[Opening Extracted information section]

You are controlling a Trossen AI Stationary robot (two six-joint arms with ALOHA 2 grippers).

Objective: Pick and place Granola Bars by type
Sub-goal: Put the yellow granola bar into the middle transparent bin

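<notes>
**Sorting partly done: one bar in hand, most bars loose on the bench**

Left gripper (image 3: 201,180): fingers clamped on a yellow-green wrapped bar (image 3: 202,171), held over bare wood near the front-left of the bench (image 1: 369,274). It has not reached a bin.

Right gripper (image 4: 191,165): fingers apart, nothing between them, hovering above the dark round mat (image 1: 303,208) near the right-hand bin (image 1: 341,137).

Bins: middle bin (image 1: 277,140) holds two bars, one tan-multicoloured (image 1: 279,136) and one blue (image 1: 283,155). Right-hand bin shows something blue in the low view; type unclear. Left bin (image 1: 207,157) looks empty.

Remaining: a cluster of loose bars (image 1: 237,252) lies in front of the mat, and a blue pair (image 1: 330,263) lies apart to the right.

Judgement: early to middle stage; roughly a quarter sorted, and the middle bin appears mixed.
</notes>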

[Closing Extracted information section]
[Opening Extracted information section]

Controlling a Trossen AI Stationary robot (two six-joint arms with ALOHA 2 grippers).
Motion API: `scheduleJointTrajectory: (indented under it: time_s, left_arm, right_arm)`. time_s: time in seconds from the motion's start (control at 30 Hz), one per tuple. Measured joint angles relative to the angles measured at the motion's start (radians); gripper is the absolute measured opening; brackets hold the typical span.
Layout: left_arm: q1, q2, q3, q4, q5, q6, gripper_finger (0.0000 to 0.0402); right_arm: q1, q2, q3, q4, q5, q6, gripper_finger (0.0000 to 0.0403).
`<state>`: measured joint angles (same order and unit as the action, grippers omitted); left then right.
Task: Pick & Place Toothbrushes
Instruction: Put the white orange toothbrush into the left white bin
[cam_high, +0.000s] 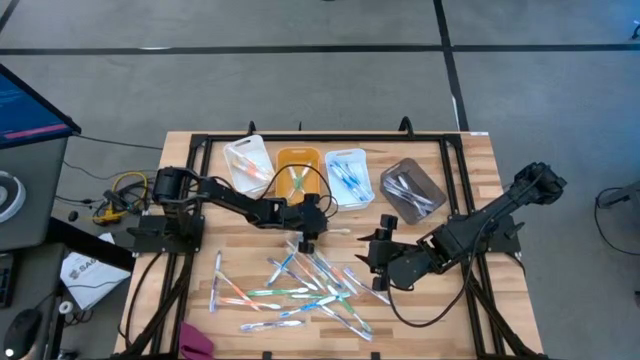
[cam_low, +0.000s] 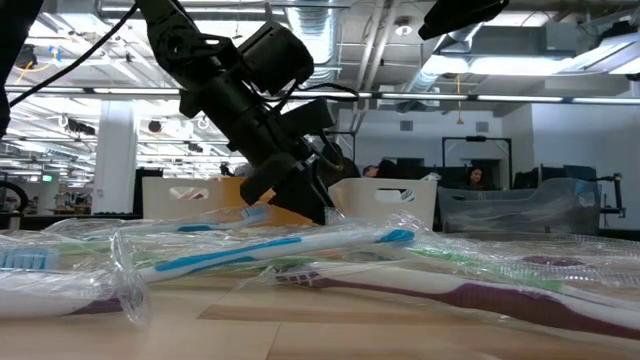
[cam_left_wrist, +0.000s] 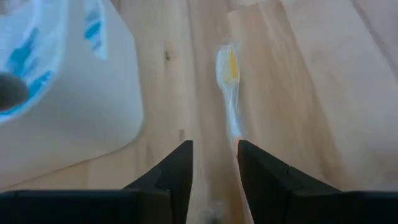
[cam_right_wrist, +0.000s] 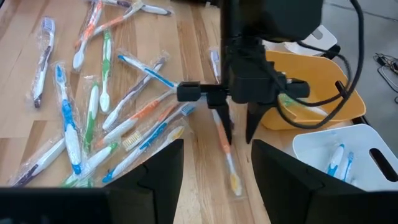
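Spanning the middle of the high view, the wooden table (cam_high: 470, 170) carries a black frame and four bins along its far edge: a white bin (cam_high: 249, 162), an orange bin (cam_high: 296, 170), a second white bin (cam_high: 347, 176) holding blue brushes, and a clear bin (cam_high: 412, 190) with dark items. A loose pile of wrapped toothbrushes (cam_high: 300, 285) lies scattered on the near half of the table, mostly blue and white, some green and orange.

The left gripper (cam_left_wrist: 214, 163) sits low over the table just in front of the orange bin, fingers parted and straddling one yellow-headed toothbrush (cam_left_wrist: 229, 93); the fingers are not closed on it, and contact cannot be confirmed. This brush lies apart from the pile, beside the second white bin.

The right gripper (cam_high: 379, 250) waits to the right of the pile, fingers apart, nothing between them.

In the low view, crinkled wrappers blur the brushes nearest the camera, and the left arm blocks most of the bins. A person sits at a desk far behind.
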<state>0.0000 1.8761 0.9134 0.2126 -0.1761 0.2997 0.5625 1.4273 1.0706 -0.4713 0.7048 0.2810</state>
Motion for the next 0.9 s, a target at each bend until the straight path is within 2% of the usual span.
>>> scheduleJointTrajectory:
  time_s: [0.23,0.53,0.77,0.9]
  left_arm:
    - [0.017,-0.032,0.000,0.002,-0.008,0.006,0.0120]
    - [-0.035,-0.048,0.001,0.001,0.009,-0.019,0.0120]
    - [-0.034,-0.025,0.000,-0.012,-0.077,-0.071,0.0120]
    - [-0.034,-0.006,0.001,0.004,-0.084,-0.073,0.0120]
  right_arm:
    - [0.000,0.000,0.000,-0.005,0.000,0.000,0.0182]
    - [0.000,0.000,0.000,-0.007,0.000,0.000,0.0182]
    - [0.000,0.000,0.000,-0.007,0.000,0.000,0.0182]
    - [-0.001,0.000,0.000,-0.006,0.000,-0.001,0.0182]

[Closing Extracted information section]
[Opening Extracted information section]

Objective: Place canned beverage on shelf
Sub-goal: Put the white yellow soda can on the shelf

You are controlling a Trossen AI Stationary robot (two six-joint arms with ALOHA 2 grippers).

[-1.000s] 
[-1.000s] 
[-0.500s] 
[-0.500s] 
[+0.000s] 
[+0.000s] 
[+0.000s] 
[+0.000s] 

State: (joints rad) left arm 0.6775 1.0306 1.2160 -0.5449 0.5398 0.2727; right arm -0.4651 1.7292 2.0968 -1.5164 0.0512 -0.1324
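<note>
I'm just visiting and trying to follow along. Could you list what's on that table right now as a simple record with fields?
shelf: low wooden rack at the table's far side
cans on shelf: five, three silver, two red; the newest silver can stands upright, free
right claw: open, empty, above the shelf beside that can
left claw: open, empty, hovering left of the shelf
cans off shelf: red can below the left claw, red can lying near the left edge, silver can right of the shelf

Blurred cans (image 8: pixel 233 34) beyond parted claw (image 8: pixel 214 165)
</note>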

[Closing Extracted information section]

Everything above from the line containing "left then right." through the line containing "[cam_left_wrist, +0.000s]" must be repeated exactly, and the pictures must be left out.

`<state>`: measured joint angles (same order and unit as the action, grippers omitted); left then right.
Task: Pick & Place Toothbrushes
Instruction: Put the white orange toothbrush into the left white bin
[cam_high, +0.000s] 
[cam_low, +0.000s] 
[cam_left_wrist, +0.000s] 

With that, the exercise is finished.